§ SOURCE DATA
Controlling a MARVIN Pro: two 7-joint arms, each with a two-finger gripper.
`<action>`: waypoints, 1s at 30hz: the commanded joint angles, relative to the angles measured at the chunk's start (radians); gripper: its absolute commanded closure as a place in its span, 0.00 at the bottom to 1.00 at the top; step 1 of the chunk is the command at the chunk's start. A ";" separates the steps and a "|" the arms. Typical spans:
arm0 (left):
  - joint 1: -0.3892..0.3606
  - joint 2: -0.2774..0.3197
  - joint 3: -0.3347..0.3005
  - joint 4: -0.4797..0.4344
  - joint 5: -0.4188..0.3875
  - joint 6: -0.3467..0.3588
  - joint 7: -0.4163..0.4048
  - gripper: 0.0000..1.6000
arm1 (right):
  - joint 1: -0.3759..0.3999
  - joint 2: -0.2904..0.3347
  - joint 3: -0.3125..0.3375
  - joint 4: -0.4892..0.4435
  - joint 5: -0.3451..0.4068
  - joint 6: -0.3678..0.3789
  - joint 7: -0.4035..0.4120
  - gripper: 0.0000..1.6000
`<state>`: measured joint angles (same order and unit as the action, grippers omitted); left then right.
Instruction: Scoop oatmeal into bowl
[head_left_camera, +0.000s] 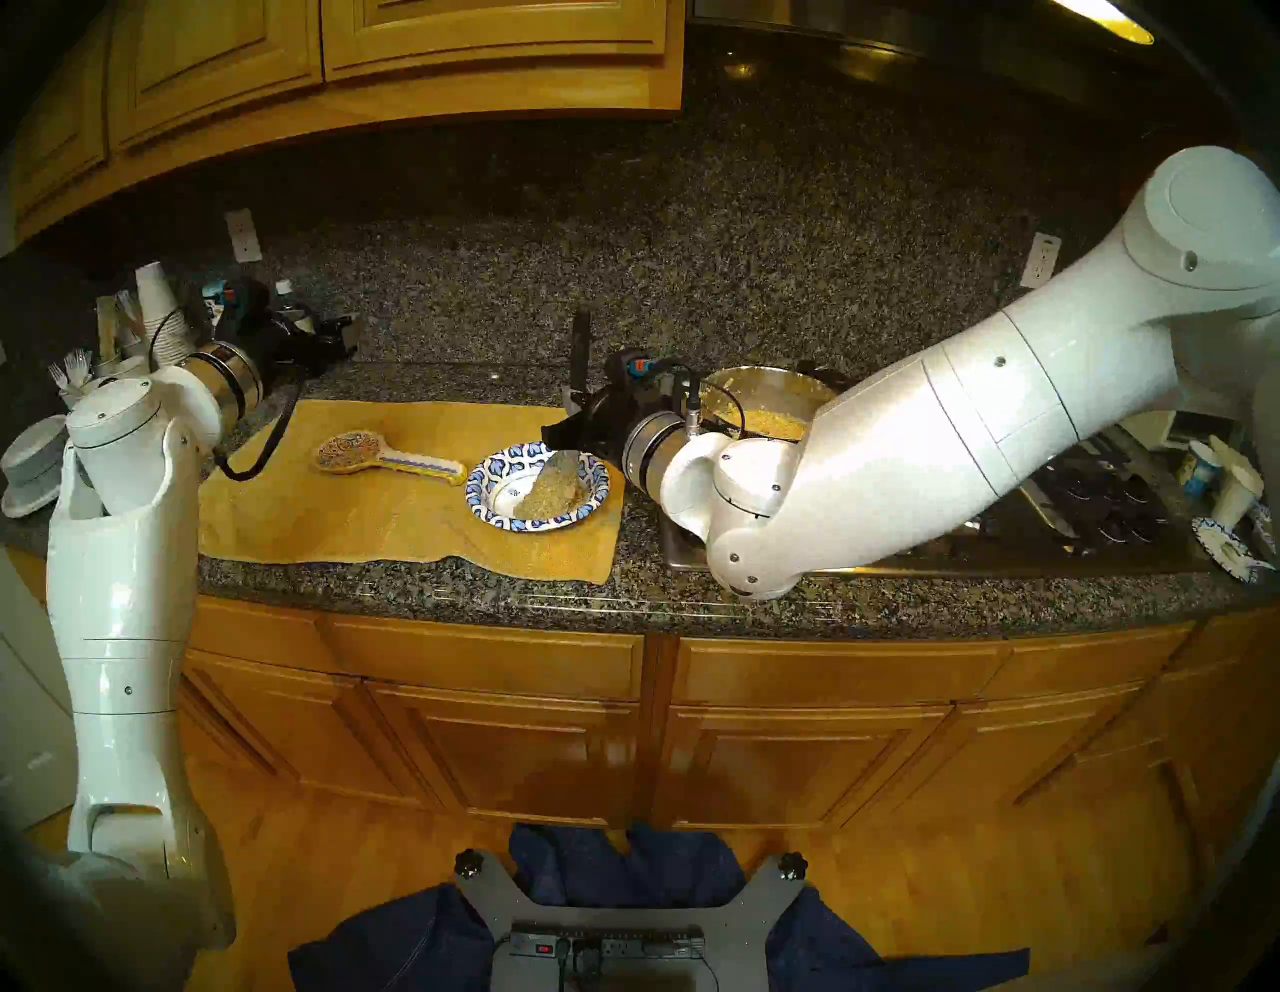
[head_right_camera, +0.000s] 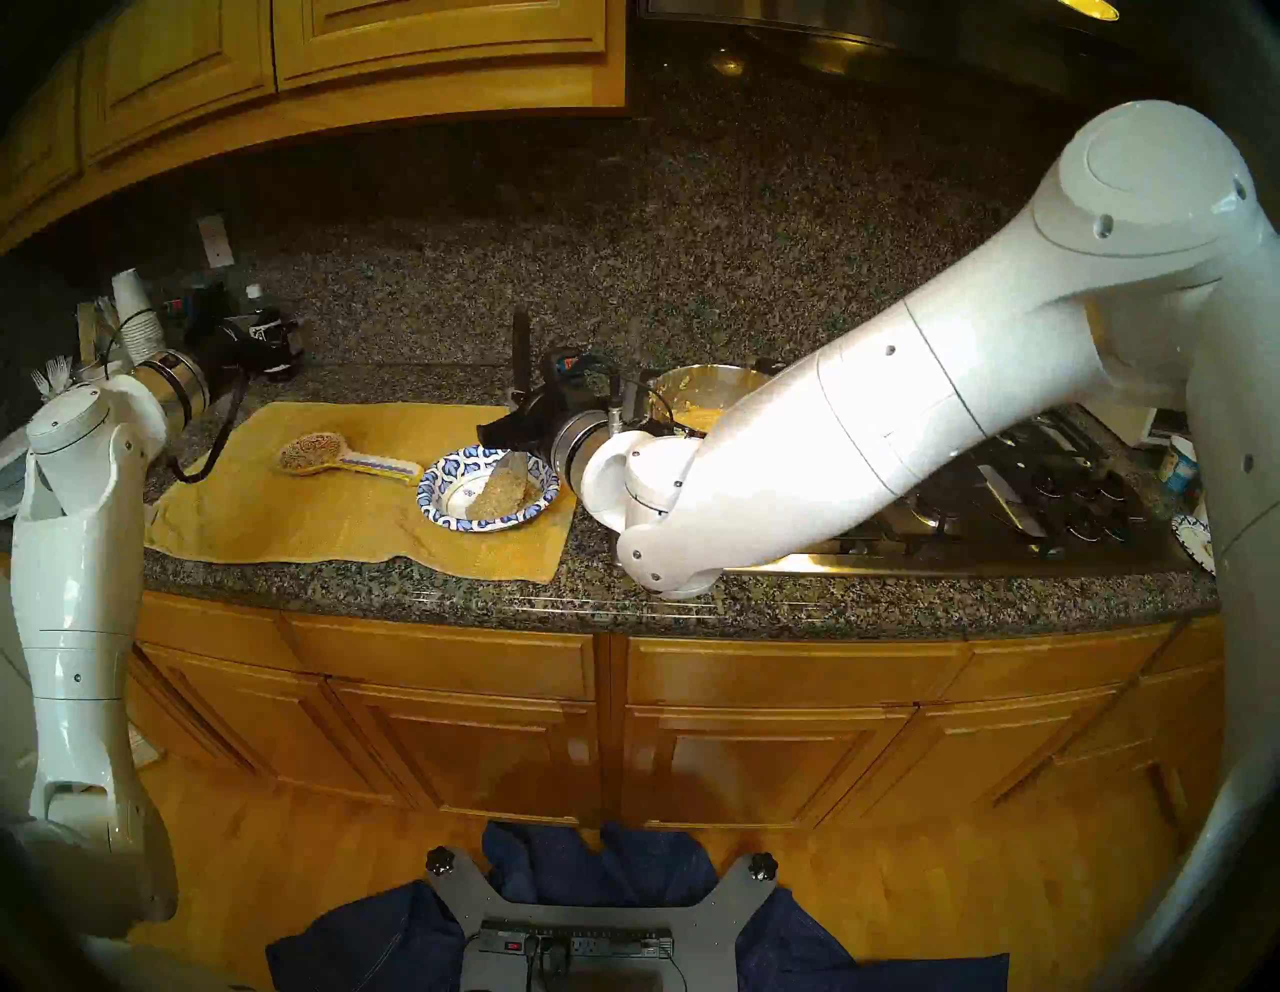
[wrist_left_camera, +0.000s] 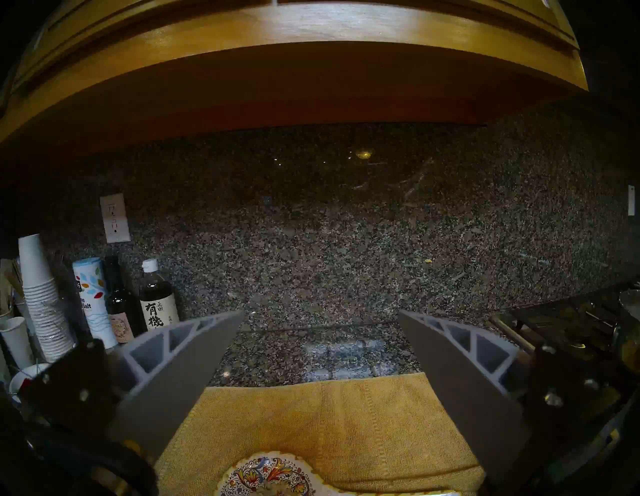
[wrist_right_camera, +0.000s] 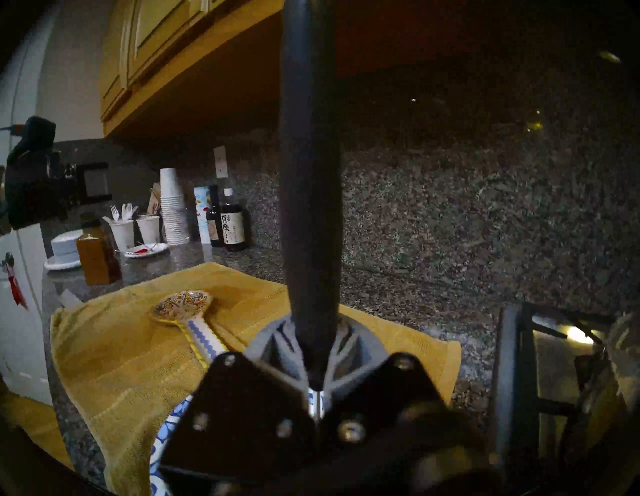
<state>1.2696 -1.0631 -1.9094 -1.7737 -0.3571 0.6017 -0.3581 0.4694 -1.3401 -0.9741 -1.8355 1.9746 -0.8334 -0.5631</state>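
The oatmeal (head_left_camera: 547, 497) lies heaped in the bowl (head_left_camera: 485, 500), mostly on the half nearer the stove, and a metal spoon blade (head_left_camera: 554, 467) slants down into that heap with mush clinging to it. The bowl sits on a yellow towel (head_left_camera: 360, 512) spread on the granite counter (head_left_camera: 485, 589), near the towel's stove-side edge. My right pincer (head_left_camera: 576, 409) is pressed tight on the spoon's black handle (wrist_right_camera: 310, 194), which stands up above the bowl's far rim; the wrist view shows the handle rising straight out between my clamped fingers. More oatmeal fills the steel pot (head_left_camera: 769, 395) just beyond the bowl on the stove side, partly hidden behind my right arm. On the bowl's other side, on the same towel, rests a painted ceramic spoon rest (head_left_camera: 388, 458), close but not touching. Farther out that way, my left pincer (wrist_left_camera: 320, 350) hangs level above the towel's far corner, fingers spread wide with nothing between them, pointing at the backsplash near a stack of paper cups (wrist_left_camera: 40, 298) and some bottles (wrist_left_camera: 157, 298).
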 joint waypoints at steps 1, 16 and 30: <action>-0.031 0.008 -0.005 -0.027 -0.003 -0.014 -0.002 0.00 | 0.063 -0.089 -0.032 0.048 -0.147 -0.079 -0.064 1.00; -0.030 0.010 -0.005 -0.026 -0.005 -0.013 -0.001 0.00 | 0.081 -0.210 -0.154 0.119 -0.436 -0.127 -0.208 1.00; -0.029 0.011 -0.004 -0.026 -0.006 -0.012 0.000 0.00 | 0.062 -0.287 -0.281 0.190 -0.698 -0.097 -0.312 1.00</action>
<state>1.2723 -1.0606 -1.9083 -1.7737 -0.3596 0.6022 -0.3559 0.5067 -1.5950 -1.2240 -1.7005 1.3879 -0.9411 -0.8083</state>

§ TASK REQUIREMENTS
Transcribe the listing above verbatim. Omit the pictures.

§ ANSWER FOR THE TASK
Controlling a MARVIN Pro: two 7-joint arms, each with a two-finger gripper.
`<action>`: waypoints, 1s at 30hz: the commanded joint angles, relative to the angles measured at the chunk's start (radians); gripper: its absolute commanded closure as a place in its span, 0.00 at the bottom to 1.00 at the top; step 1 of the chunk is the command at the chunk's start. A ";" separates the steps and a "|" the arms. Typical spans:
arm0 (left):
  - joint 1: -0.3892..0.3606
  - joint 2: -0.2774..0.3197
  - joint 3: -0.3347..0.3005
  - joint 4: -0.4797..0.4344
  - joint 5: -0.4188..0.3875
  - joint 6: -0.3467..0.3588
  - joint 7: -0.4163..0.4048
  - gripper: 0.0000..1.6000
arm1 (right):
  - joint 1: -0.3759..0.3999
  - joint 2: -0.2904..0.3347
  - joint 3: -0.3125..0.3375
  - joint 4: -0.4892..0.4435
  - joint 5: -0.3451..0.4068
  - joint 6: -0.3678..0.3789
  - joint 7: -0.4035..0.4120
  - gripper: 0.0000..1.6000
`<state>`: measured joint angles (same order and unit as the action, grippers omitted); left then right.
Instruction: Scoop oatmeal into bowl
[head_left_camera, +0.000s] 
[head_right_camera, +0.000s] 
[wrist_left_camera, +0.000s] 
[wrist_right_camera, +0.000s] 
<state>1.2696 -1.0631 -1.9094 -1.7737 -0.3571 0.6017 -0.3581 0.4694 -1.3401 -0.9741 -1.8355 1.9746 -0.8334 -0.5631</state>
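The oatmeal (head_left_camera: 547, 497) lies heaped in the bowl (head_left_camera: 485, 500), mostly on the half nearer the stove, and a metal spoon blade (head_left_camera: 554, 467) slants down into that heap with mush clinging to it. The bowl sits on a yellow towel (head_left_camera: 360, 512) spread on the granite counter (head_left_camera: 485, 589), near the towel's stove-side edge. My right pincer (head_left_camera: 576, 409) is pressed tight on the spoon's black handle (wrist_right_camera: 310, 194), which stands up above the bowl's far rim; the wrist view shows the handle rising straight out between my clamped fingers. More oatmeal fills the steel pot (head_left_camera: 769, 395) just beyond the bowl on the stove side, partly hidden behind my right arm. On the bowl's other side, on the same towel, rests a painted ceramic spoon rest (head_left_camera: 388, 458), close but not touching. Farther out that way, my left pincer (wrist_left_camera: 320, 350) hangs level above the towel's far corner, fingers spread wide with nothing between them, pointing at the backsplash near a stack of paper cups (wrist_left_camera: 40, 298) and some bottles (wrist_left_camera: 157, 298).
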 joint waypoints at steps 1, 16 and 30: <action>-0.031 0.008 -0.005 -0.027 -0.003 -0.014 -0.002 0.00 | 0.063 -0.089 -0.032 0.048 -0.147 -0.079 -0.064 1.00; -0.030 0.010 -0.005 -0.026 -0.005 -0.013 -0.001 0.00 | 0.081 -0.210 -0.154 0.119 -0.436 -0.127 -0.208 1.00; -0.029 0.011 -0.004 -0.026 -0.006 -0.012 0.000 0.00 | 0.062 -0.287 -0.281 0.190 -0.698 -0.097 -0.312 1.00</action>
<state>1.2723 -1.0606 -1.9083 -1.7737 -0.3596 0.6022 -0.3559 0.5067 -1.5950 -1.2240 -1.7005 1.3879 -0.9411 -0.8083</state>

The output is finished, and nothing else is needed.